第29章

  “坐下说话。”韩将宗道。

  虽然这是在人家的地盘上,但是他底气十足如同主人般坐在当首, 语气听起来也有些像审问。

  恐怕是常年居军中的习惯使然。

  “属下出去看看。”刘副将给他们腾地儿, 同时提醒道:“咳咳。”

  韩将宗立刻察觉自己说话有些生硬, 停顿一下缓和道:“你……今天, 怎么来晚了?”

  骆深:“有点事耽搁了。将军怎么来这里了?”

  说着他慢慢走上前,坐在了韩将宗一侧的美人靠上。

  “借你名义给属下讨一杯免费的酒喝。”韩将宗说:“另开雅间都要收费,我穷困孑然一身, 思来想去只有这个便宜法子。你不介意吧?”

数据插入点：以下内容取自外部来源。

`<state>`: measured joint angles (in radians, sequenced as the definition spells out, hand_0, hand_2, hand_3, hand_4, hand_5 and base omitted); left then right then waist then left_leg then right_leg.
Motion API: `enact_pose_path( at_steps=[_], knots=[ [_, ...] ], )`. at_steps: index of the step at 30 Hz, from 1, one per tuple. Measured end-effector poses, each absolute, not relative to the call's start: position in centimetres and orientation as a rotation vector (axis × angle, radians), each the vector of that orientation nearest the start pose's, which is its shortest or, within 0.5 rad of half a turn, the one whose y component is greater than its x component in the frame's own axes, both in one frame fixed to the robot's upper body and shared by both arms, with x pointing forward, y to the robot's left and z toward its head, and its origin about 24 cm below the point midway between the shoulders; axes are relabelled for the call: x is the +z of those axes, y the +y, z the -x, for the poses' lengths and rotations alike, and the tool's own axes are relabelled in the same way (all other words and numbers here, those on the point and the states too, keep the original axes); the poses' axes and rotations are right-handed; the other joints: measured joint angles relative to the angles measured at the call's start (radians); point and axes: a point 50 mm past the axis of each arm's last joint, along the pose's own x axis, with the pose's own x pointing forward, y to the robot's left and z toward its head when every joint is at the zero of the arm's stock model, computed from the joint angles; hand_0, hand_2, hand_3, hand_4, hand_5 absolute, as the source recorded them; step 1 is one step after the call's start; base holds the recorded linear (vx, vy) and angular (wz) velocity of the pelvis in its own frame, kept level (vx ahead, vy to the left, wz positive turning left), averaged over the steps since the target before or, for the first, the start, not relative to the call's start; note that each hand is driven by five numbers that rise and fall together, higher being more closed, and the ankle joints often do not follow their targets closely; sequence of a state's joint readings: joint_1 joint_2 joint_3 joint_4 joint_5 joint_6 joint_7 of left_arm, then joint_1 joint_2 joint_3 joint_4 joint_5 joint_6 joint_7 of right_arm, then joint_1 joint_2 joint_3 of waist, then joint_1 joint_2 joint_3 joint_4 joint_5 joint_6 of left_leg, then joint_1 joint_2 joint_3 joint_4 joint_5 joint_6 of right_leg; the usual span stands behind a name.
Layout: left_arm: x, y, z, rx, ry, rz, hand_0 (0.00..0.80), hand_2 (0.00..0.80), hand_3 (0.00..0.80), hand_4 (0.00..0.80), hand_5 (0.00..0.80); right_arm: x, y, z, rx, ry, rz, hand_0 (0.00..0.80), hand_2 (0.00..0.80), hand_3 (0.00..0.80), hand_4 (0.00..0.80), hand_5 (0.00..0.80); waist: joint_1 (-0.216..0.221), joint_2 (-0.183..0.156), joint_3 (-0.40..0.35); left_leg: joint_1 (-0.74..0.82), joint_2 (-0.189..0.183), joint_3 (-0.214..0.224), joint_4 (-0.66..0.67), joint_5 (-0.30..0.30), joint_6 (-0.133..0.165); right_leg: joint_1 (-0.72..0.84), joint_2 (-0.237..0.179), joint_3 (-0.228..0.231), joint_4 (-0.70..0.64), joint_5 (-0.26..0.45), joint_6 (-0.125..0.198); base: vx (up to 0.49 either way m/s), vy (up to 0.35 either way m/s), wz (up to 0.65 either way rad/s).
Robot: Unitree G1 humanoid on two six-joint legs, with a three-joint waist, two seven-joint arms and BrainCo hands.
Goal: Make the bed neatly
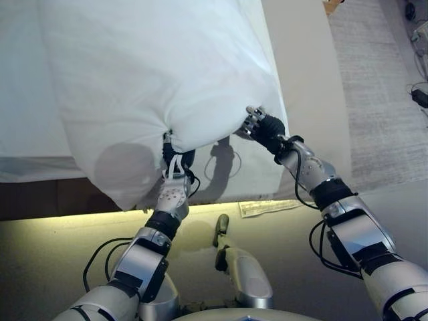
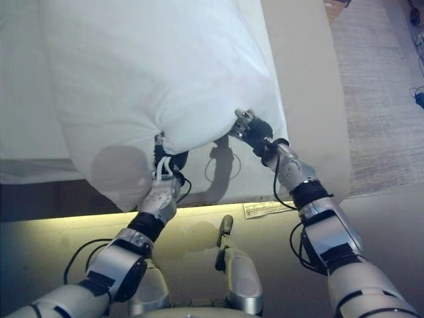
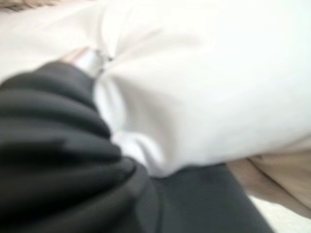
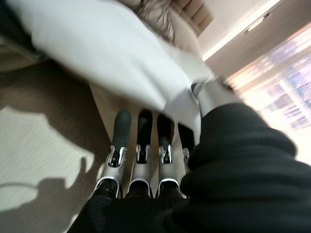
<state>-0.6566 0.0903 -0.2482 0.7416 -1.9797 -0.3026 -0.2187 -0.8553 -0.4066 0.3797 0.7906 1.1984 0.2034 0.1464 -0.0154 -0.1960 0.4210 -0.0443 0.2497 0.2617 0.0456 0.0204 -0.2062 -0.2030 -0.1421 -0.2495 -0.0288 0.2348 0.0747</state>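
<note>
A big white pillow (image 1: 160,73) hangs over the bed's near edge, held by both hands at its lower edge. My left hand (image 1: 175,160) grips the pillow's near edge from below, and the cloth bunches where it pinches; its wrist view shows a finger (image 3: 90,59) sunk in the gathered cloth. My right hand (image 1: 259,126) pinches the pillow's right corner, with the cloth between thumb (image 4: 210,95) and fingers (image 4: 146,131). The white bed sheet (image 1: 23,87) lies flat under and behind the pillow.
The bed's dark base (image 1: 40,197) runs along the near side with a lit strip below it. A beige strip (image 1: 304,73) and a grey carpet (image 1: 381,93) lie to the right. A paper slip (image 1: 267,207) lies on the floor by the bed.
</note>
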Motion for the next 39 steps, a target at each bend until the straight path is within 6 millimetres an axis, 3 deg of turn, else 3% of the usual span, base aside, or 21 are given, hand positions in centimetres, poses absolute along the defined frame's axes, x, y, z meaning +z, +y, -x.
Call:
enact_pose_path(
  at_steps=[6,13,17,21,25,29,39],
  knots=[
    [6.0,12.3,-36.1,0.035,-0.064,1.646,0.8,0.8,0.8,0.8,0.8,8.6,-15.6,-38.0,0.292,0.347,-0.549,0.0,0.0,0.0,0.0,0.0,0.001,-0.001,-0.001,0.03,-0.003,0.001,-0.006,0.001,-0.001,0.029,-0.002,-0.001,-0.004,0.0,0.0,0.013,0.065,0.0],
    [6.0,14.4,-36.1,0.049,-0.115,1.62,0.8,0.8,0.8,0.8,0.8,1.5,-17.9,-34.3,0.208,0.548,-0.518,0.0,0.0,0.0,0.0,0.0,0.005,0.009,-0.01,0.057,-0.009,-0.007,-0.023,0.002,-0.002,0.054,-0.006,-0.008,-0.008,-0.012,-0.016,0.042,0.092,0.02],
    [4.0,16.2,-34.9,0.106,-0.114,1.643,0.8,0.8,0.8,0.8,0.8,-3.3,-20.0,-30.3,0.14,0.675,-0.537,0.0,0.0,0.0,0.0,0.0,0.004,0.06,-0.064,0.092,-0.013,-0.019,-0.057,0.005,-0.003,0.087,-0.004,-0.015,-0.037,-0.012,-0.016,0.089,0.092,0.01],
    [1.3,18.2,-32.9,0.198,-0.103,1.674,0.8,0.8,0.8,0.8,0.8,-6.2,-21.6,-27.0,0.082,0.757,-0.566,0.0,0.0,0.0,0.0,0.0,0.006,0.129,-0.13,0.131,-0.012,-0.039,-0.098,0.011,0.0,0.136,-0.002,-0.044,-0.057,-0.022,-0.006,0.116,0.095,0.18],
    [-2.0,20.5,-29.6,0.29,-0.066,1.615,0.8,0.8,0.8,0.8,0.8,-8.2,-23.0,-24.2,0.038,0.81,-0.585,0.0,0.0,0.0,0.0,0.0,0.026,0.178,-0.199,0.165,-0.019,-0.059,-0.125,0.013,0.002,0.175,-0.011,-0.07,-0.058,-0.041,0.009,0.129,0.102,0.2],
    [-4.1,23.1,-26.6,0.345,-0.026,1.53,0.8,0.8,0.8,0.8,0.8,-9.5,-24.0,-21.9,-0.011,0.859,-0.594,0.0,0.0,0.0,0.0,0.0,0.056,0.203,-0.232,0.191,-0.032,-0.081,-0.132,0.013,0.006,0.218,-0.028,-0.093,-0.061,-0.053,0.024,0.121,0.093,0.21],
    [-5.3,29.7,-22.5,0.463,0.004,1.412,0.8,0.8,0.8,0.8,0.8,-10.4,-25.3,-19.9,-0.055,0.881,-0.623,0.0,0.0,0.0,0.0,0.0,0.085,0.244,-0.29,0.223,-0.049,-0.114,-0.133,0.007,0.016,0.284,-0.052,-0.131,-0.065,-0.07,0.043,0.04,0.087,0.11]
  ],
)
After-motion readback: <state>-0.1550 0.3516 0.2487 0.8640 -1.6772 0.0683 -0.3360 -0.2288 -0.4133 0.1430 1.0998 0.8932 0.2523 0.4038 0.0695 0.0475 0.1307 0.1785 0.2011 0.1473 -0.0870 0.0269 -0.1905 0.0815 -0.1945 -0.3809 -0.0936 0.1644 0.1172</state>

  “不介意。”骆深浅浅笑一声, “往后尽可以来,来多少个都免费。”

  韩将宗就喜欢听他嘴甜, 又舒畅又满足。

  骆深胳膊朝后一撑,撑在栏杆上望了望下头的情景。

  韩将宗顺着他视线看了一眼,之见下头那胡女已经换了一首曲子,动作也更加撩拨人。

  “这个成吗?”他问。

  骆深摇摇头:“大部分男人还是喜欢温顺的, 胡女太过泼辣大胆。一旦过了头几天的新鲜,往后恐怕再无人问津了。”

  韩将宗想了想, 暗示道:“我觉得大胆一点的挺好的。”

  骆深转头打量他一眼,韩将宗面不改色任由他打量。

  骆深心道:我好不容易‘矜持’了两天,现在你又说喜欢大胆的?

  同时他心存疑虑一犹豫, 并不敢全然相信, 心想万一这是韩将宗在试探自己呢?

  他收回视线, 眼中存着璀璨几点灯光,笑道:“将军常年在军中领兵,事务繁多又杂乱, 自然喜欢仗义直言又爽快的。”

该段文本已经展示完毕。